● **The problem**:
Nothing should be left out when you copy the entries below.

● **Given entries**:
++++

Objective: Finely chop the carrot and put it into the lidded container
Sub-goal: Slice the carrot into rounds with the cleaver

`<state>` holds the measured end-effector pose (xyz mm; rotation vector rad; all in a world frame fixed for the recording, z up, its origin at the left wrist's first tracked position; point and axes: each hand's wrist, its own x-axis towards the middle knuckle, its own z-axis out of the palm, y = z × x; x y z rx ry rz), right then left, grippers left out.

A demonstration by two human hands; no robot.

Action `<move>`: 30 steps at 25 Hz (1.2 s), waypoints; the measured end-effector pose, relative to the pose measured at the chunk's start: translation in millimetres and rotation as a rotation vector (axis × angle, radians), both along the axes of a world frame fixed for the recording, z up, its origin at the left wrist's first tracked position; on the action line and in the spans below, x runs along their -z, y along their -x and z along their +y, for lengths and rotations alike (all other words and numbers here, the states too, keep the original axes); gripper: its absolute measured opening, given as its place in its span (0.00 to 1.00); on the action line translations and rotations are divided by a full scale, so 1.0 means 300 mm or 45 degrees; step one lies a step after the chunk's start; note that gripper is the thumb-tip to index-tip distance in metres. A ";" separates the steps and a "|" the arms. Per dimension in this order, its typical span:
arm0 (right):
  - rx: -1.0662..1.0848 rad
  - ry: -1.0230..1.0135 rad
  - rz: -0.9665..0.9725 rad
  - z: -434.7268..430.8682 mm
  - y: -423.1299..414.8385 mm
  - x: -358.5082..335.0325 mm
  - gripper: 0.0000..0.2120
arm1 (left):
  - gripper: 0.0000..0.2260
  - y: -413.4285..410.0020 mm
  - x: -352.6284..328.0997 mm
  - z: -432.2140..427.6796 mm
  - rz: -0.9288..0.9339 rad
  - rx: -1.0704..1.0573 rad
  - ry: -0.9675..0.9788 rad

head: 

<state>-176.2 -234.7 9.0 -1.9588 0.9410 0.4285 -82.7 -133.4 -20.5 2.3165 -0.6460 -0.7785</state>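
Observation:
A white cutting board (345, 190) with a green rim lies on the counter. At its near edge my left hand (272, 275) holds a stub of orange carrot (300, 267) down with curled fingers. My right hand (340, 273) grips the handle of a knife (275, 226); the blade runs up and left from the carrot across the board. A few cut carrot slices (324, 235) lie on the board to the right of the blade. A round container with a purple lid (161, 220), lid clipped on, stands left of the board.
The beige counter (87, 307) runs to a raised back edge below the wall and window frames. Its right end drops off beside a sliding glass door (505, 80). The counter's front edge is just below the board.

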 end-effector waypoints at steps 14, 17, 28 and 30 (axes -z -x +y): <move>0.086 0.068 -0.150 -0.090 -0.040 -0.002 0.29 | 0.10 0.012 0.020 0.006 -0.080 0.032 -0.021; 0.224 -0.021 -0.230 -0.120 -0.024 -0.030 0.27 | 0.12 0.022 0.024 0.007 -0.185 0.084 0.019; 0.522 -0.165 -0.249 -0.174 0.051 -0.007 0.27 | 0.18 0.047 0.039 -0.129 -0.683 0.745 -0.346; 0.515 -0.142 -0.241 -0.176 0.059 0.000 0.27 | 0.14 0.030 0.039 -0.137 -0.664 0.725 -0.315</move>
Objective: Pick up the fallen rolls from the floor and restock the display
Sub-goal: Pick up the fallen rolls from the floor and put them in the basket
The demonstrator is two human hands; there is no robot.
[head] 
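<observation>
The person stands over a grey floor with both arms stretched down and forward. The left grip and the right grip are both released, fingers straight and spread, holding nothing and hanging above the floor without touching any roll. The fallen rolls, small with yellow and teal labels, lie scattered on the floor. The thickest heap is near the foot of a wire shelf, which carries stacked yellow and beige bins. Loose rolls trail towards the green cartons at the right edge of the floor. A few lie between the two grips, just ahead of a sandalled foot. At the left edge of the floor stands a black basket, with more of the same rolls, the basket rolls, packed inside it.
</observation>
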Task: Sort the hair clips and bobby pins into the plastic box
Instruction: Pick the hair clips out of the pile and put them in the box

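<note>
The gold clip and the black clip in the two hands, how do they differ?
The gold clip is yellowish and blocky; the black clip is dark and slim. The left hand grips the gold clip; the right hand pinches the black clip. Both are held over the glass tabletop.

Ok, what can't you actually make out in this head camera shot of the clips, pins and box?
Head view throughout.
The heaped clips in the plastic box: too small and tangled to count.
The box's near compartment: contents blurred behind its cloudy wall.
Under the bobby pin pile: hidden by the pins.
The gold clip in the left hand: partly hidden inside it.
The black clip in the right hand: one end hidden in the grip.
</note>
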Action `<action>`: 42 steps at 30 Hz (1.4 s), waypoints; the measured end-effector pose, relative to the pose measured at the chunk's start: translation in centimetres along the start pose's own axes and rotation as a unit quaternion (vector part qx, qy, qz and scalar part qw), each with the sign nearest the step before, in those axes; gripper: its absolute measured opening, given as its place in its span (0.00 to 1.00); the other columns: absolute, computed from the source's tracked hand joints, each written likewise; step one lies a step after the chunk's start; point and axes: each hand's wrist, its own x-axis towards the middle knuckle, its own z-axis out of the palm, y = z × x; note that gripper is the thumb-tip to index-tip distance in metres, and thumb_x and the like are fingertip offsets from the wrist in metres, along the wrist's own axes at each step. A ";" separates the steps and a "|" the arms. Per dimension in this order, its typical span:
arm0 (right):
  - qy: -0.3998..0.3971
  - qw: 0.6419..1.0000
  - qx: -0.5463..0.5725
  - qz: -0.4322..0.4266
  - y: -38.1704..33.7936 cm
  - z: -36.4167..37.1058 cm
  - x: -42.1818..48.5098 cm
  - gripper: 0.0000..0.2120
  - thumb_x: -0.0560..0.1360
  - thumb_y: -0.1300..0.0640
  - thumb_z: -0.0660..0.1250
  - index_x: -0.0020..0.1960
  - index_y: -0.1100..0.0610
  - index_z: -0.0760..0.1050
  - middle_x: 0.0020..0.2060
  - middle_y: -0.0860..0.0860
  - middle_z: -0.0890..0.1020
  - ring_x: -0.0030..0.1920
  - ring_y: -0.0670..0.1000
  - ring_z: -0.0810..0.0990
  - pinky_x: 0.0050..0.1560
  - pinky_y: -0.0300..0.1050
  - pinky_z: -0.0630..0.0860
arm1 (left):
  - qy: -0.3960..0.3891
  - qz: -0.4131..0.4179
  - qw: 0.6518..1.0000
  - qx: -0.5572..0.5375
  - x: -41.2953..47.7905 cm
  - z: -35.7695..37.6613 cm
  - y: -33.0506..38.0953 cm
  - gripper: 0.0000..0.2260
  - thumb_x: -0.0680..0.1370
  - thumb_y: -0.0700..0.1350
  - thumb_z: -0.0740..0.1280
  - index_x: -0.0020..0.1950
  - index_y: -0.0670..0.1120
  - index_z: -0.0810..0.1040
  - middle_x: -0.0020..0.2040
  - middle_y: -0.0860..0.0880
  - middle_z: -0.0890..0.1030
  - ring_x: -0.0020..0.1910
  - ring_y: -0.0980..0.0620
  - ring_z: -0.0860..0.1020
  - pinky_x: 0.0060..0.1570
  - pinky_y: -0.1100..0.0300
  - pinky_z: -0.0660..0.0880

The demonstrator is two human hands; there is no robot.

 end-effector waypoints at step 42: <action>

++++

● **Result below**:
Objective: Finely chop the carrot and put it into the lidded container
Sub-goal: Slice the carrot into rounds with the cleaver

`<state>` holds the measured end-effector pose (xyz mm; rotation vector rad; all in a world frame fixed for the recording, z up, its origin at the left wrist's first tracked position; point and axes: each hand's wrist, its own x-axis towards the middle knuckle, its own z-axis out of the palm, y = z × x; x y z rx ry rz), right then left, grippers left out.

A demonstration by two human hands; no robot.

Action `<move>`: 30 steps at 25 Hz (1.2 s), waypoints; the measured end-effector pose, relative to the pose measured at the chunk's start: translation in millimetres and rotation as a rotation vector (axis × angle, radians), both along the axes of a world frame fixed for the recording, z up, its origin at the left wrist's first tracked position; on the action line and in the spans below, x runs along their -z, y along their -x and z along their +y, for lengths and rotations alike (all other words and numbers here, the states too, keep the original axes); gripper: its absolute measured opening, given as its place in its span (0.00 to 1.00); on the action line translations and rotations are divided by a full scale, so 1.0 means 300 mm or 45 degrees; step one lies a step after the chunk's start; note that gripper is the thumb-tip to index-tip distance in metres. A ";" separates the steps and a "|" the arms. Per dimension in this order, its typical span:
arm0 (right):
  - rx: -1.0662..1.0848 rad
  - ry: -1.0230..1.0135 rad
  - rz: -0.9665..0.9725 rad
  - z: -434.7268..430.8682 mm
  - y: -423.1299..414.8385 mm
  - x: -358.5082..335.0325 mm
  - gripper: 0.0000..0.2120
arm1 (left):
  - gripper: 0.0000..0.2260
  - y: -413.4285..410.0020 mm
  - x: -352.6284..328.0997 mm
  - z: -432.2140..427.6796 mm
  - rz: -0.9288..0.9339 rad
  - rx: -1.0704..1.0573 rad
  - ry: -0.9675..0.9788 rad

head: 

<state>-176.2 -234.7 9.0 -1.9588 0.9410 0.4285 -82.7 -133.4 -20.5 2.3165 -0.6460 -0.7785</state>
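Observation:
A white cutting board (345, 190) with a green rim lies on the counter. At its near edge my left hand (272, 275) holds a stub of orange carrot (300, 267) down with curled fingers. My right hand (340, 273) grips the handle of a knife (275, 226); the blade runs up and left from the carrot across the board. A few cut carrot slices (324, 235) lie on the board to the right of the blade. A round container with a purple lid (161, 220), lid clipped on, stands left of the board.
The beige counter (87, 307) runs to a raised back edge below the wall and window frames. Its right end drops off beside a sliding glass door (505, 80). The counter's front edge is just below the board.
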
 end-effector waypoints at steps 14, 17, 28 and 30 (axes -z -x +y): <move>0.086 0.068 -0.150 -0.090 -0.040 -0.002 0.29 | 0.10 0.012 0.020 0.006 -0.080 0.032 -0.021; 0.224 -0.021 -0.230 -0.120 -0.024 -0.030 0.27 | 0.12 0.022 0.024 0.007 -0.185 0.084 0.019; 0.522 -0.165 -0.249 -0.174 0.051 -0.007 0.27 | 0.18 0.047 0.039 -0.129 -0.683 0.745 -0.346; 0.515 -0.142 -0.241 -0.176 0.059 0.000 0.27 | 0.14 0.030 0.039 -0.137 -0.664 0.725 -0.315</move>
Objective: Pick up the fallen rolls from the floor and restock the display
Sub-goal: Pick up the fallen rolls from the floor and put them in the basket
The demonstrator is two human hands; there is no robot.
[head] 
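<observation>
The person stands over a grey floor with both arms stretched down and forward. The left grip and the right grip are both released, fingers straight and spread, holding nothing and hanging above the floor without touching any roll. The fallen rolls, small with yellow and teal labels, lie scattered on the floor. The thickest heap is near the foot of a wire shelf, which carries stacked yellow and beige bins. Loose rolls trail towards the green cartons at the right edge of the floor. A few lie between the two grips, just ahead of a sandalled foot. At the left edge of the floor stands a black basket, with more of the same rolls, the basket rolls, packed inside it.
</observation>
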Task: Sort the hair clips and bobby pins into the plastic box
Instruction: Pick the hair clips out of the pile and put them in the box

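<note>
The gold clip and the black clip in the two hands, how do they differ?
The gold clip is yellowish and blocky; the black clip is dark and slim. The left hand grips the gold clip; the right hand pinches the black clip. Both are held over the glass tabletop.

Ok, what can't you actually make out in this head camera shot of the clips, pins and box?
Head view throughout.
The heaped clips in the plastic box: too small and tangled to count.
The box's near compartment: contents blurred behind its cloudy wall.
Under the bobby pin pile: hidden by the pins.
The gold clip in the left hand: partly hidden inside it.
The black clip in the right hand: one end hidden in the grip.
</note>
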Action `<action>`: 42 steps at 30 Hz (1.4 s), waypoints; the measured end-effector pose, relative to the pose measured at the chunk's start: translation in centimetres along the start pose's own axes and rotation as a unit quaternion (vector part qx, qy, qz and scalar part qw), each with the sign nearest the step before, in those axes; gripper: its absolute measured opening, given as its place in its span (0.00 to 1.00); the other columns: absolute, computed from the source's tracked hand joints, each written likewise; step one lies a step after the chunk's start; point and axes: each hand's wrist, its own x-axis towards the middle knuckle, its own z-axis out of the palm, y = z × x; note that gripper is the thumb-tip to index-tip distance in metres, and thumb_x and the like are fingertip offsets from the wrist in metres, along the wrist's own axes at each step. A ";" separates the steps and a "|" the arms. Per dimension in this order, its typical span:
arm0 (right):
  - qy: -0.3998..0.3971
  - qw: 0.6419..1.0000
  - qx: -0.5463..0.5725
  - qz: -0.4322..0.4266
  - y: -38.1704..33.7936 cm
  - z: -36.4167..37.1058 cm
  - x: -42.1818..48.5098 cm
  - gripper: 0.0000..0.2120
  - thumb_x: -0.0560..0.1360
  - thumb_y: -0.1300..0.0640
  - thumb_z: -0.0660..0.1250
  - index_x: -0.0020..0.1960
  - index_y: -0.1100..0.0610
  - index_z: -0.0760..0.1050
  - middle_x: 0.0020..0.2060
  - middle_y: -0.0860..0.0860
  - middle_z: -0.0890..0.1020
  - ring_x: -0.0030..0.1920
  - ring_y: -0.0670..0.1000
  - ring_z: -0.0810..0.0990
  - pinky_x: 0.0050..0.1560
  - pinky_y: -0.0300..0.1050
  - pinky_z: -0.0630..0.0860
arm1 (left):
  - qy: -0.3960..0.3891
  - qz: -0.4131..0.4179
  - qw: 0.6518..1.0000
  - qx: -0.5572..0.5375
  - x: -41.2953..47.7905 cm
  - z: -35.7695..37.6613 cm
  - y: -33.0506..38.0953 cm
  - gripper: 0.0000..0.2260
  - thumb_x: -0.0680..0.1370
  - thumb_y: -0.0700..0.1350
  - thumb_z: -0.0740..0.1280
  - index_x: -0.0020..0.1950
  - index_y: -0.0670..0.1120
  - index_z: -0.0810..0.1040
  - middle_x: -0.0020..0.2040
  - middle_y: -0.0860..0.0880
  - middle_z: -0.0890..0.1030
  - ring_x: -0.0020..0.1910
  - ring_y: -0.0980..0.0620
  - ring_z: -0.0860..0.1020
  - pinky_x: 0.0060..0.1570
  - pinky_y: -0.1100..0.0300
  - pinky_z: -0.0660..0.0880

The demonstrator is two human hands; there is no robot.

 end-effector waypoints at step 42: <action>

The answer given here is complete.